**Work item**
Write out again, exactly, the lines below starting at the one with "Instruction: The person" and ending at the one with "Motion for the".

**Provided material**
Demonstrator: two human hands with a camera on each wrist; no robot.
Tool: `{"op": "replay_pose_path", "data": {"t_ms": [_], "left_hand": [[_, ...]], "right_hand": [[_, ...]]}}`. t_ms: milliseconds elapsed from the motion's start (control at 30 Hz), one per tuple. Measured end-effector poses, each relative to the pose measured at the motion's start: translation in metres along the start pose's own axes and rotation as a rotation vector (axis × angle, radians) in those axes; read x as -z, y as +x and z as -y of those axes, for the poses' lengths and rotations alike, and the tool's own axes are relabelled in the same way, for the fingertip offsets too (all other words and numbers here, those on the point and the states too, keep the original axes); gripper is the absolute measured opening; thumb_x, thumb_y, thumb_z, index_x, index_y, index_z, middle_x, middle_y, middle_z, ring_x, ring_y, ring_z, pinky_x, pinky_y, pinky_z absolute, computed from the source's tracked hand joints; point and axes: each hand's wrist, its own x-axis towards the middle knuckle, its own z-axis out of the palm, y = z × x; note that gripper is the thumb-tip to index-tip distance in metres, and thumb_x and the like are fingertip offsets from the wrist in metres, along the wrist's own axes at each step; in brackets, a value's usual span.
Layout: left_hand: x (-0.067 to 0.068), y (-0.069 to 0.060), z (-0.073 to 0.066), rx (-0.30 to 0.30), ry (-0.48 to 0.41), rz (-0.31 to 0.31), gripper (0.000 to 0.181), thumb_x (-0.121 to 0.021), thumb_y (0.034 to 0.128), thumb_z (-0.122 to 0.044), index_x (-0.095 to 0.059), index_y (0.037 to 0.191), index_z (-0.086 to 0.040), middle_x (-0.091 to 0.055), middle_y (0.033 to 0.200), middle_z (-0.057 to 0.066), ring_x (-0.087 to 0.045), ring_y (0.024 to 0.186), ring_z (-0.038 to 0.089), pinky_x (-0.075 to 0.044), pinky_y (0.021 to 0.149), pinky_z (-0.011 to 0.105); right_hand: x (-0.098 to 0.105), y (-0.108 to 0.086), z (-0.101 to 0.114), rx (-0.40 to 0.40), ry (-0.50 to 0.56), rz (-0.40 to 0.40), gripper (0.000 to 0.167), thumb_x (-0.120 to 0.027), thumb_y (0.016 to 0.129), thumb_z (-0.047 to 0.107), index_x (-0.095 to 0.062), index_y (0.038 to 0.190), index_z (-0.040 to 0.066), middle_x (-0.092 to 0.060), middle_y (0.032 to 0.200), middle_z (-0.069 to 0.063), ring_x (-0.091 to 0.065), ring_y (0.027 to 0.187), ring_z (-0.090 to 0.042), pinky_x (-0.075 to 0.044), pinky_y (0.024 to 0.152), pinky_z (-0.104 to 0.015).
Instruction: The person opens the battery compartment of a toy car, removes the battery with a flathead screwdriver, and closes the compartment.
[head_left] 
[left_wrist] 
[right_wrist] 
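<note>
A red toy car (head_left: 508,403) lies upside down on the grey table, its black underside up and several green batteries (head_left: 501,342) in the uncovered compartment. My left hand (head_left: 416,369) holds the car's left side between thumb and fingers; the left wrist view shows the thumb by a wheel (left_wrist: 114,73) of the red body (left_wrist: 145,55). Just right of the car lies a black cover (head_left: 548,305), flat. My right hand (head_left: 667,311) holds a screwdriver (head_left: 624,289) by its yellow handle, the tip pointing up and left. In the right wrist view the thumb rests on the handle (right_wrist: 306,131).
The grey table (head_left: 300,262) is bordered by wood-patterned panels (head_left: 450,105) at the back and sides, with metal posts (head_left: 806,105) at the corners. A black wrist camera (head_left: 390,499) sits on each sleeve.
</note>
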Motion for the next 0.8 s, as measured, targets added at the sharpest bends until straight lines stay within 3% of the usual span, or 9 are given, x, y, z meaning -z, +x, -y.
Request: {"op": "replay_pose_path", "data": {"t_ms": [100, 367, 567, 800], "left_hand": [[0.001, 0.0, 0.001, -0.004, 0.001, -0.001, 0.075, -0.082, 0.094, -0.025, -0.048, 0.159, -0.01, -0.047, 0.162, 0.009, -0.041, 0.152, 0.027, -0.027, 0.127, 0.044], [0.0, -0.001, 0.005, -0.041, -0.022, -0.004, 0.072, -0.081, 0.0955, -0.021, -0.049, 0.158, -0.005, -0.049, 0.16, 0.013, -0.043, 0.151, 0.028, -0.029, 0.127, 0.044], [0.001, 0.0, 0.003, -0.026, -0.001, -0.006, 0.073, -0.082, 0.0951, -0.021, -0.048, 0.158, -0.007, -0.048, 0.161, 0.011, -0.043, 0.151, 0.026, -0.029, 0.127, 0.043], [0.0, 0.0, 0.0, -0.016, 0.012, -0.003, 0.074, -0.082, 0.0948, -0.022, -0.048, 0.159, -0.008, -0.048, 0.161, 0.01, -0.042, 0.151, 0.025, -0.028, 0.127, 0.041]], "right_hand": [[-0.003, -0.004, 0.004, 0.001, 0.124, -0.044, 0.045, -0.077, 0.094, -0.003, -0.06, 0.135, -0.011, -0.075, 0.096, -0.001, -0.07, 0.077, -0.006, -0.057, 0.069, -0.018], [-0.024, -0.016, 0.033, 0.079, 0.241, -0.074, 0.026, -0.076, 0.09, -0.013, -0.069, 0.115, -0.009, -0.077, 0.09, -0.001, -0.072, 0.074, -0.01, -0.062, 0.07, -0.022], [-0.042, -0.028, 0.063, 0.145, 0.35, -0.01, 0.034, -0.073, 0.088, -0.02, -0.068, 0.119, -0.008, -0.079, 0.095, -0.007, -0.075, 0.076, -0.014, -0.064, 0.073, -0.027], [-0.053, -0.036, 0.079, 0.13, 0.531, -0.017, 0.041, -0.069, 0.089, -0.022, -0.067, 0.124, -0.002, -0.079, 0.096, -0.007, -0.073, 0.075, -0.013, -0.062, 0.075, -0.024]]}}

**Output**
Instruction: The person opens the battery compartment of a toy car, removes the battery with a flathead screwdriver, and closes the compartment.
[head_left] 
[left_wrist] 
[right_wrist] 
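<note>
A red toy car (head_left: 508,403) lies upside down on the grey table, its black underside up and several green batteries (head_left: 501,342) in the uncovered compartment. My left hand (head_left: 416,369) holds the car's left side between thumb and fingers; the left wrist view shows the thumb by a wheel (left_wrist: 114,73) of the red body (left_wrist: 145,55). Just right of the car lies a black cover (head_left: 548,305), flat. My right hand (head_left: 667,311) holds a screwdriver (head_left: 624,289) by its yellow handle, the tip pointing up and left. In the right wrist view the thumb rests on the handle (right_wrist: 306,131).
The grey table (head_left: 300,262) is bordered by wood-patterned panels (head_left: 450,105) at the back and sides, with metal posts (head_left: 806,105) at the corners. A black wrist camera (head_left: 390,499) sits on each sleeve.
</note>
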Motion for the next 0.8 s, as measured, targets added at the sharpest bends until straight lines stay within 3% of the usual span, or 9 are given, x, y, z meaning -z, +x, -y.

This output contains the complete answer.